CLOSE
x

LAST QUOKKA Unconscious Drivers gets 9/10


Last Quokka

Unconscious Drivers
Stock Records and Mass Prod (FR)

9/10

Last Quokka’s Unconscious Drivers is a refreshing blast of real and raw punk. As you’d expect there is plenty of social commentary, but it’s undercut with a keen Australian pisstaking sensibility that desentisizes the listener to any possibility of preachiness.

Rousing opening track Privilege is an acerbic takedown of “keyboard warriors,” with snarling lines referencing “Bleeding heart commies/ Social justice warriors.” There is, it’s clear, no relenting with Last Quokka. Trent Rojahn is a magnetic vocalist. Whether it’s the sacrilegious line “Where is your God now?” on Saints or “I see people/ See them killing/ See them dead” on the impactful People, his delivery is rough and rollicking. He screams, he snarls, he growls.

The wry and raucous Wake Up Geoff, as previously reviewed by us, strikes a sublime balance between serious and sardonic. Geoff Gallop, of course, was the former Premier of Western Australia and the song is Last Quokka’s way of reminiscing about his time. He might not have been perfect, as no politician is, but he represents a better figure than the ones we have to deal with now. Come for the comical Australian satire, stay for the perfection that is the line “Geoff Gallop back into my heart.”
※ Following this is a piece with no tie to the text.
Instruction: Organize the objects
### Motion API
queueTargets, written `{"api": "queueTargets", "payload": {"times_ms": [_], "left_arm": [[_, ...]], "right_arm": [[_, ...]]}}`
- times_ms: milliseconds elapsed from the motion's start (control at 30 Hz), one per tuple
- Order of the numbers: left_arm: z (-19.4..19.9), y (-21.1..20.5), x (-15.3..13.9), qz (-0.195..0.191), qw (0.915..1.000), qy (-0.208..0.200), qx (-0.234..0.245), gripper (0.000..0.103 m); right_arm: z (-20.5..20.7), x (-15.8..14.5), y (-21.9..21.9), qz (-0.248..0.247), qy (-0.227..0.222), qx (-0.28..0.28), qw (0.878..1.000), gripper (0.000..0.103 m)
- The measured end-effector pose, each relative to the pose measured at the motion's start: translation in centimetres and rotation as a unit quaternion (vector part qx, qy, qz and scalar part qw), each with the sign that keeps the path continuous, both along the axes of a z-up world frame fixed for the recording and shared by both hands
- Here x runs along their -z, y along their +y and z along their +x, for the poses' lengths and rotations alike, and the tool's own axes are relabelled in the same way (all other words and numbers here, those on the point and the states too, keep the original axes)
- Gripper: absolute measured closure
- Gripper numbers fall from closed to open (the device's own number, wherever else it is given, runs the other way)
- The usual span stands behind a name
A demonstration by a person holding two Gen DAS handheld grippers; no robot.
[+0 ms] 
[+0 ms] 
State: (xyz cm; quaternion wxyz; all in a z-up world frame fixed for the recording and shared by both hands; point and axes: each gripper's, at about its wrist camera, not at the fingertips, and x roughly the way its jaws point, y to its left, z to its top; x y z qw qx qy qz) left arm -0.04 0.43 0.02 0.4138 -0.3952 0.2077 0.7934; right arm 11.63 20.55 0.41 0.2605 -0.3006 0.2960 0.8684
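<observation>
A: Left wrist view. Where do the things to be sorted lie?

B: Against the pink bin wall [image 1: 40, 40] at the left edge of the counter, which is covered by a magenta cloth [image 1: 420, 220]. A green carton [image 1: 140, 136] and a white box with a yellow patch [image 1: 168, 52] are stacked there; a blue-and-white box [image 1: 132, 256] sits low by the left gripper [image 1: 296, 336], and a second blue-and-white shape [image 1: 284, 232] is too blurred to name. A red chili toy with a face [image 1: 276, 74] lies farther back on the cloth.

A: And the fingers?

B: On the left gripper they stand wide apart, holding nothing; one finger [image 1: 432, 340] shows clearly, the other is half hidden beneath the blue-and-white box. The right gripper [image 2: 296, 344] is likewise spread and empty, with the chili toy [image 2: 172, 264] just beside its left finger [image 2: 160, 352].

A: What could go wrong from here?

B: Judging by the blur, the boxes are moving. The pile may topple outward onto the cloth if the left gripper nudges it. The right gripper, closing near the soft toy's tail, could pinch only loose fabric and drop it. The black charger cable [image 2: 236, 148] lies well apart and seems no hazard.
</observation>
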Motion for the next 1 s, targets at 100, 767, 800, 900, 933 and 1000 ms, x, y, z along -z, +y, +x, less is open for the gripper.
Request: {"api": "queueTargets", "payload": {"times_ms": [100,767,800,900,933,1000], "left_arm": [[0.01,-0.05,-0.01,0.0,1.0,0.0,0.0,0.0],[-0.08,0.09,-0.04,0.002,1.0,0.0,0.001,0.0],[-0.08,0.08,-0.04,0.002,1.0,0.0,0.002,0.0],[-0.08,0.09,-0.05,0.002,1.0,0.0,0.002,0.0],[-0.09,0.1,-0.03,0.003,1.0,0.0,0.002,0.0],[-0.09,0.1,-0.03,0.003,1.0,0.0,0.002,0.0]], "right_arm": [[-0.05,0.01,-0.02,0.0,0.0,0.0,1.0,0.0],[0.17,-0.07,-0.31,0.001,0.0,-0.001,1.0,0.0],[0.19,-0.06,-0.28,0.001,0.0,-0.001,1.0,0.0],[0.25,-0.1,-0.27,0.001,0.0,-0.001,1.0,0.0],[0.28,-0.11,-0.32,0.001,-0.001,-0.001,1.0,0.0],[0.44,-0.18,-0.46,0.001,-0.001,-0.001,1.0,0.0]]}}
There are tracks of danceable DIY punk to break up the heavier socio-political commentary, like the short and sudden Turquoise Bay and the moody and aggressive Punks in the Palace. The highlight, though, is the searing Colony. A hesitant drum beat leads into Rojahn’s lyrics, which are vehemently spat out: “I never got down on my knees/ I never took an oath for you/ Never swore loyalty to this country/ So fuck you and your colony,” he begins, and it’s obvious that every syllable is meant and felt. The vivid imagery of “This union jack is a nazi stamp” makes the song feel like a companion piece to Last Quokka’s previous song Nazi Scum.
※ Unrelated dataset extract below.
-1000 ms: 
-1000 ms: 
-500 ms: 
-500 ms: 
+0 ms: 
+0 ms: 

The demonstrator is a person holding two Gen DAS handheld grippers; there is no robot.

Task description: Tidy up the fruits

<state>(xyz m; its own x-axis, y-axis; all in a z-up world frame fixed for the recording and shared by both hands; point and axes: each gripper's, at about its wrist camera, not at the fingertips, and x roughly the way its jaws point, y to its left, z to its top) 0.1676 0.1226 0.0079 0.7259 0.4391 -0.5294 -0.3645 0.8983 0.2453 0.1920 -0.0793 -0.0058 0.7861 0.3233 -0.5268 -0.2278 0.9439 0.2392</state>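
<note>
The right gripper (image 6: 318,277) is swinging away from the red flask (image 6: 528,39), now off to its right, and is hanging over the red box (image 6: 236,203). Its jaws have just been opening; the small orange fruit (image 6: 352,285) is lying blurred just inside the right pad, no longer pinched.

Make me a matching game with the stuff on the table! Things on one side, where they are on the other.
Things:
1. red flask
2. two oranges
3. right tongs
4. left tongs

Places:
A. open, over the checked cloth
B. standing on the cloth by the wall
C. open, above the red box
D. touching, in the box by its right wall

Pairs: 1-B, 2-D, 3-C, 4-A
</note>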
Proceedings are quietened as the record nears its end. Suffocation features a melancholic guitar line that is less angry and more contemplative. Pictures of the End is a delicate post-rock piece, filled with a sad and ponderous violin (by Madeleine Antoine). Rojahn’s sighing vocal, sounding like Silver Jews’ David Berman – is tired, exhausted, and understandably so.

Unconscious Drivers was released on September 4 via Stock Records and Mass Prod (France) with a launch show at Fremantle’s Clancy’s Fish Pub. Thrashing and thriving punk like Last Quokka’s demands to be witnessed live, in all its glorious mosh pit mayhem. But this album could do little more to capture that energy on record. It’s clear these “anti-fascist punks from the most isolated city on the planet” have both anger and humour to spare, making for one of the best releases of the year.